CLUES also integrates with the physical infrastructure by means of different plug-ins, so that nodes can be powered on/off using the techniques which best suit each particular infrastructure (e.g. using wake-on-LAN, Intelligent Platform Management Interface (IPMI) or Power Device Units, PDU).
Although there exist some batch-queuing systems that provide energy saving mechanisms, some of the most popular choices, such as Torque/PBS, lack this possibility. As far as cloud infrastructure management middleware is concerned, none of the most usual options for scientific environments provide similar features. The additional advantage of the approach taken by CLUES is that it can be integrated with virtually any resource manager, whether or not the manager provides energy saving features.

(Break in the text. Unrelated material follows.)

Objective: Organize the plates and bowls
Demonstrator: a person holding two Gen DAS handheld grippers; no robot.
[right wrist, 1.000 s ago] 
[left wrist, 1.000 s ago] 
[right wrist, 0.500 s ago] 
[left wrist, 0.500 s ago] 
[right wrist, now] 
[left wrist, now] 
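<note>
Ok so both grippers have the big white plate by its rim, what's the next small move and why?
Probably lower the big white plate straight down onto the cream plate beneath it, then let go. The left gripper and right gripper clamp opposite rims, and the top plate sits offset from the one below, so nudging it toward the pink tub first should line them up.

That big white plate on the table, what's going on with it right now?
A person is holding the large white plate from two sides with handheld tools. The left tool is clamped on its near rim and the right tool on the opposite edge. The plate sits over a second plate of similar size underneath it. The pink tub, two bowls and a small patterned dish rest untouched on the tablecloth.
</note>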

In order to install CLUES you can follow the next steps:
You need a python interpreter and the easy_install commandline tool. In ubuntu, you can install these things as
$ apt-get -y install python python-setuptools
Git is also needed, in order to get the source code
$ apt-get -y install git
Now you need to install the cpyutils
$ git clone https://github.com/grycap/cpyutils
$ mv cpyutils /opt
$ cd /opt/cpyutils
$ python setup.py install --record installed-files.txt
In case that you want, you can safely remove the /opt/cpyutils
folder. But it is recommended to keep the installed-files.txt
file just in order to be able to uninstall the cpyutils.
Finally you need to install two python modules from pip:
$ easy_install ply web.py
Firt of all, you need to get the CLUES source code and then install it.
$ git clone https://github.com/grycap/clues
$ mv clues /opt
$ cd /opt/clues
$ python setup.py install --record installed-files.txt
In case that you want, you can safely remove the /opt/clues
folder. But it is recommended to keep the installed-files.txt
file just in order to be able to uninstall CLUES.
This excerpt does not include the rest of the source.